Comparison of the antiemetic effect of ramosetron with ondansetron in patients undergoing microvascular decompression with retromastoid craniotomy: a preliminary report.

BACKGROUND: Microvascular decompression with retromastoid craniotomy carries an especially high risk of postoperative nausea and vomiting. In this study, we compare the antiemetic efficacy of ramosetron and ondansetron in patients undergoing microvascular decompression with retromastoid craniotomy.
METHODS: Using balanced anesthesia with sevoflurane and remifentanil infusion, ondansetron 8 mg (group O, n = 31) or ramosetron 0.3 mg (group R, n = 31) was administered at the dural closure. The incidence and severity of postoperative nausea and vomiting, required rescue medications and the incidence of side effects were measured at post-anesthetic care unit, 6, 24 and 48 hours postoperatively. Independent t-tests and the chi-square test or Fisher's exact test were used for statistical analyses.
RESULTS: There were no differences in the demographic data between groups, except for a slightly longer anesthetic duration of group R (P = 0.01). The overall postoperative 48 hour incidences of nausea and vomiting were 93.6 and 61.3% (group O), and 87.1 and 51.6% (group R), respectively. Patients in group R showed a less severe degree of nausea (P = 0.02) and a lower incidence of dizziness (P = 0.04) between 6 and 24 hours.
CONCLUSIONS: The preventive efficacy of ramosetron when used for postoperative nausea and vomiting was similar to that of ondansetron up to 48 hours after surgery in patients undergoing microvascular decompression with retromastoid craniotomy. A larger randomized controlled trial is needed to confirm our findings.

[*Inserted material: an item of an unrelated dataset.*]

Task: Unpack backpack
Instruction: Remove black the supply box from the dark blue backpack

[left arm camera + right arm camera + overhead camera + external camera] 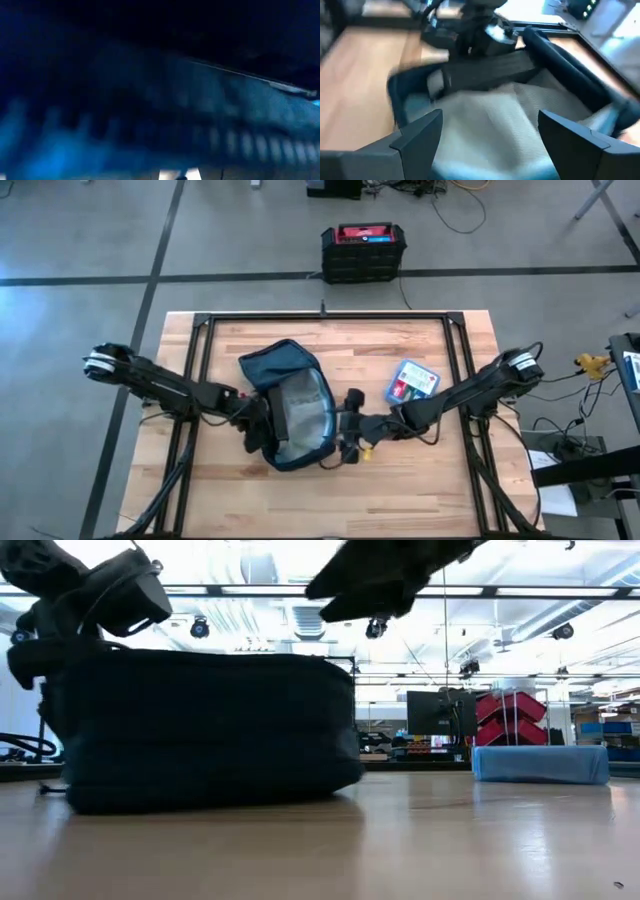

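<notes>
The dark navy backpack (290, 405) lies on its side in the middle of the table, its mouth open toward the right and its light grey lining (490, 115) showing. In the low view the backpack (200, 730) rests on the wood along its whole length. My left gripper (255, 415) is at the backpack's left edge; its wrist view shows only blurred blue fabric (150, 100) close up. My right gripper (490, 135) stands open just at the mouth, on the backpack's right side (345, 430), with the lining ahead of its fingers.
A small blue box with a red label (412, 380) lies on the table right of the backpack, and shows again as the blue box (540, 762) in the low view. A black crate with a red top (362, 250) stands on the floor beyond the far edge. A black frame (330, 317) borders the table.
</notes>
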Robot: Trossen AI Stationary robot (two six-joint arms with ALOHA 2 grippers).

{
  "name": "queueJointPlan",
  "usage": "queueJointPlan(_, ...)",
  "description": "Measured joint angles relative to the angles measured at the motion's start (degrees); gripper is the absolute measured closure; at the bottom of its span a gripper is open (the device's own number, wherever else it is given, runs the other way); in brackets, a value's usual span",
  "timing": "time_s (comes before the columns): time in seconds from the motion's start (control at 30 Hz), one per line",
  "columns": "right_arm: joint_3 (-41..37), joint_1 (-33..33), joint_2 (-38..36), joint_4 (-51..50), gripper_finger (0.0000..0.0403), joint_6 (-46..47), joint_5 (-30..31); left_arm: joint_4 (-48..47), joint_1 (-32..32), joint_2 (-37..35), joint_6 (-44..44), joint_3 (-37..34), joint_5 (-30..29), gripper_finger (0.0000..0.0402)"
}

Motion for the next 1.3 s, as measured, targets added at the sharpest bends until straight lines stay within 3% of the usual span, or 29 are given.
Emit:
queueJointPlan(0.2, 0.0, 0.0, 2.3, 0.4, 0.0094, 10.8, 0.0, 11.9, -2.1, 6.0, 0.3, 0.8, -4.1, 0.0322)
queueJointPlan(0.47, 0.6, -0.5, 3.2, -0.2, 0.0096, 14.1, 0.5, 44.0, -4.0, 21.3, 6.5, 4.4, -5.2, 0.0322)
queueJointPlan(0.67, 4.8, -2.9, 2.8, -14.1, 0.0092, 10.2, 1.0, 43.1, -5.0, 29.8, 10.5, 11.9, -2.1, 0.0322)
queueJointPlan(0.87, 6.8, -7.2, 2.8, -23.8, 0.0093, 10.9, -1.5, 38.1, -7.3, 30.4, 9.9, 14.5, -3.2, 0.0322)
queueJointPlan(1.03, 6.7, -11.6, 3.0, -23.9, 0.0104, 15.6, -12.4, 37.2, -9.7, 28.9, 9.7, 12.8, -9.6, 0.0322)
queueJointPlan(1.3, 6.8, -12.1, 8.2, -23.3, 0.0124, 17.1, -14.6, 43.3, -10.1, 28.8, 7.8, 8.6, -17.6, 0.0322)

RCT Entities:   Population Interventions Outcomes

Introduction

Postoperative nausea and vomiting (PONV) is one of the most common postoperative discomforts, most likely resulting in serious complications consequent to elevated intracranial and arterial pressure and leading to a catastrophic postoperative course, especially in neurosurgical patients [1]. Various pathways through the vomiting center, including vagal afferents of the gastrointestinal tract, the chemoreceptor trigger zone in the area postrema, and the vestibular system, can induce PONV [2]. An effective prophylactic antiemetic regimen is mandatory for patients undergoing craniotomy, which is regarded as a highrisk procedure for PONV. Along with infratentorial craniotomy, suggested as an additional independent risk factor of PONV [34], recent retrospective studies have reported that microvascular decompression (MVD) is an especially strong risk factor for PONV among craniotomy patients, with reported odds ratios ranging from 5.38 [5] to 6.7 [6]. The incidence of PONV after MVD with retromastoid craniotomy (RMC) is higher than 60% within 24 hours postoperatively despite the use of ondansetron [3]. The higher incidence of PONV during MVD is attributed to medial retraction of the cerebellum performed near the area postrema or the chemoreceptor trigger zone [7].

Ondansetron, a 5-hydroxytryptamine3 (5-HT3) receptor antagonist, is widely used and known to be effective for PONV [8]. Ramosetron, a selective serotonin 5-HT3 receptor antagonist with a higher affinity, is also effective for preventing PONV [9]. A meta-analysis of the antiemetic efficacy of ondansetron after craniotomy [10] revealed that ondansetron significantly reduces nausea and vomiting in adult patients by 22 and 57% within 24 hours after surgery, respectively, whereas it is not effective between 24 and 48 hours after surgery. On the other hand, a randomized prospective double-blind study [11] found that nausea after infratentorial craniotomy exhibited a bimodal pattern up to 48 hours, suggesting that a prophylactic antiemetic treatment for PONV is needed up to 48 hours postoperatively. In a clinical trial, the efficacy of ramosetron was well maintained during a 48 hour period such that it was significantly higher with ramosetron for nausea and vomiting 6-48 hours after treatment [9]. Therefore, ramosetron may be more appropriate than ondansetron with regard to the complete response and incidence of PONV until 48 hours after surgery in some patients at high risk for PONV [121314].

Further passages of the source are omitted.